About this exercise :: Print the lines exactly. Start at the first line of the material below, end with the line that contains "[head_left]", and skip all pictures.

- Opening Delimiter -

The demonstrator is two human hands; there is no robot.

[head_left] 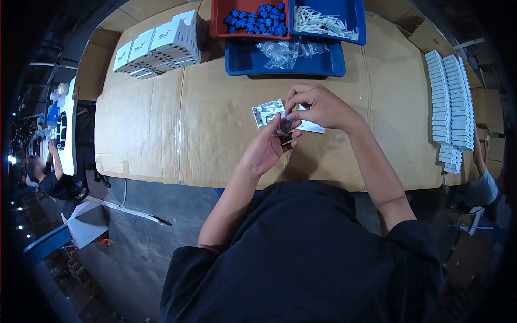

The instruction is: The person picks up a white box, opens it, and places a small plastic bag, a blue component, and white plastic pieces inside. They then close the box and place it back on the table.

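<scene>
My left hand (266, 148) is turned palm up with a small clear plastic bag (286, 125) held at its fingers. My right hand (323, 107) is pinched at the bag's upper edge, thumb against fingertips. What lies inside the bag, if anything, is too small to make out. Just behind my left hand, a white plastic housing (265, 112) lies with its inner side up on the cardboard. A flat white piece (311, 127) rests beneath my right hand, partly covered by it.
A blue tray (231, 65) of clear bags stands ahead. Behind it are a red bin (216, 22) of blue parts and a blue bin (360, 24) of white sticks. White boxes (168, 39) are stacked left, white housings (451, 102) right. Other people sit at both sides.
</scene>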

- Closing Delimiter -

Written response ::
The demonstrator is two human hands; there is no robot.

[head_left] 

The answer given is complete as it stands.